**WHAT TO DO:** Copy every line of the data that contains the string "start".
┄┄┄┄┄┄┄┄┄┄
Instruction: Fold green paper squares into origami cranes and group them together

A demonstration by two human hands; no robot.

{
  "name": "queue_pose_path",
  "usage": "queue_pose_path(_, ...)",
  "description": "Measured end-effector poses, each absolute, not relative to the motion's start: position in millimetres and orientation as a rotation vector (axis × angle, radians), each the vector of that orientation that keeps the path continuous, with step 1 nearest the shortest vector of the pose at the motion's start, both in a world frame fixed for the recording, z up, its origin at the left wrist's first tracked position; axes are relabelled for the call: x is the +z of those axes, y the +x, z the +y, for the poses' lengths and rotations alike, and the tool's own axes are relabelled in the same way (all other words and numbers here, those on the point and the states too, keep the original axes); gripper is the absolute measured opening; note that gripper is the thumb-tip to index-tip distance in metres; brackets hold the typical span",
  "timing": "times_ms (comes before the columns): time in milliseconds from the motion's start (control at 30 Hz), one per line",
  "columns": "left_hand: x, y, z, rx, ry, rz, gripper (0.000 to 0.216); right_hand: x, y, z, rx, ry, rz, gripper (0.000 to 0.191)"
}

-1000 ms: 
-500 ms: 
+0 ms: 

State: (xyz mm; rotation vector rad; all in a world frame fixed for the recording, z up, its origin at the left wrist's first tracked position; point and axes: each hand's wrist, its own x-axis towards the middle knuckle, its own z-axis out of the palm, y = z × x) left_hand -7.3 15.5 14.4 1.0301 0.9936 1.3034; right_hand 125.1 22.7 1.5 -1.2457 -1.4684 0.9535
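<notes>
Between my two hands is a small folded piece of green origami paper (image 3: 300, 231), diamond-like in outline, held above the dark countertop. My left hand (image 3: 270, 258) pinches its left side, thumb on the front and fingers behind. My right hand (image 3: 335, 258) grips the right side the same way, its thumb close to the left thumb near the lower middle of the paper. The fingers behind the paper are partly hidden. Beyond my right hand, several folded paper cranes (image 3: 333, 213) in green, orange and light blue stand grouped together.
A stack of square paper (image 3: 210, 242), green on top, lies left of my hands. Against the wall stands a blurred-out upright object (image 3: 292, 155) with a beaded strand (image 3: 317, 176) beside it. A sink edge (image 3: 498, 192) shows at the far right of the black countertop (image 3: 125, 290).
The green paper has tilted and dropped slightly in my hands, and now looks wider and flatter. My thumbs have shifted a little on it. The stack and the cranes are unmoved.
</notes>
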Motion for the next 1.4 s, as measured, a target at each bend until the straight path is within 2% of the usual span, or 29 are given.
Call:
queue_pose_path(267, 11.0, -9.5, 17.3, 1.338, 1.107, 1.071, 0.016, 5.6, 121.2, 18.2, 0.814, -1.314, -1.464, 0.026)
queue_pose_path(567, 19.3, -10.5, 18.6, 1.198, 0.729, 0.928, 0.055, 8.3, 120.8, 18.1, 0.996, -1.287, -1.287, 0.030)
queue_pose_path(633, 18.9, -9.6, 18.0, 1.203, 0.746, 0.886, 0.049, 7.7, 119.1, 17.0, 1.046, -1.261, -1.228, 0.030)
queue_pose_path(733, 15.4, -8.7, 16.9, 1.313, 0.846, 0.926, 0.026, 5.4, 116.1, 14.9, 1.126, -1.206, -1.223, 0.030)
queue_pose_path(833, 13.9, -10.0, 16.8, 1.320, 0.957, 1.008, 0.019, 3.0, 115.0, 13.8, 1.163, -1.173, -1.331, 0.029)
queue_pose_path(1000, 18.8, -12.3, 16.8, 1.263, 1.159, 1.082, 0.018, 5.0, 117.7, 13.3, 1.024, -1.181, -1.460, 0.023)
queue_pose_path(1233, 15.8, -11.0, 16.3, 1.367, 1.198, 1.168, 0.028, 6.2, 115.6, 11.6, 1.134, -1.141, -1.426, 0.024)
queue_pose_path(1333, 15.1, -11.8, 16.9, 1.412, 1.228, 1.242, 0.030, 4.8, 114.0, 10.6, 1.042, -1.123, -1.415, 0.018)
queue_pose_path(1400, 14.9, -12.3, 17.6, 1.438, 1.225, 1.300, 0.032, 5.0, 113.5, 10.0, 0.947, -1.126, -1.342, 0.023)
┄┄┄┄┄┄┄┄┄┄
**EXERCISE RESPONSE:**
  "description": "Measured end-effector poses, each absolute, not relative to the motion's start: position in millimetres and orientation as a rotation vector (axis × angle, radians), each the vector of that orientation that keeps the path continuous, with step 1 nearest the shortest vector of the pose at the motion's start, both in a world frame fixed for the recording, z up, its origin at the left wrist's first tracked position; axes are relabelled for the call: x is the +z of those axes, y the +x, z the +y, for the poses' lengths and rotations alike, and the tool's own axes are relabelled in the same way (all other words and numbers here, those on the point and the states too, keep the original axes); gripper is the absolute measured opening; note that gripper is the thumb-tip to index-tip distance in metres; brackets hold the typical span",
  "timing": "times_ms (comes before the columns): time in milliseconds from the motion's start (control at 30 Hz), one per line",

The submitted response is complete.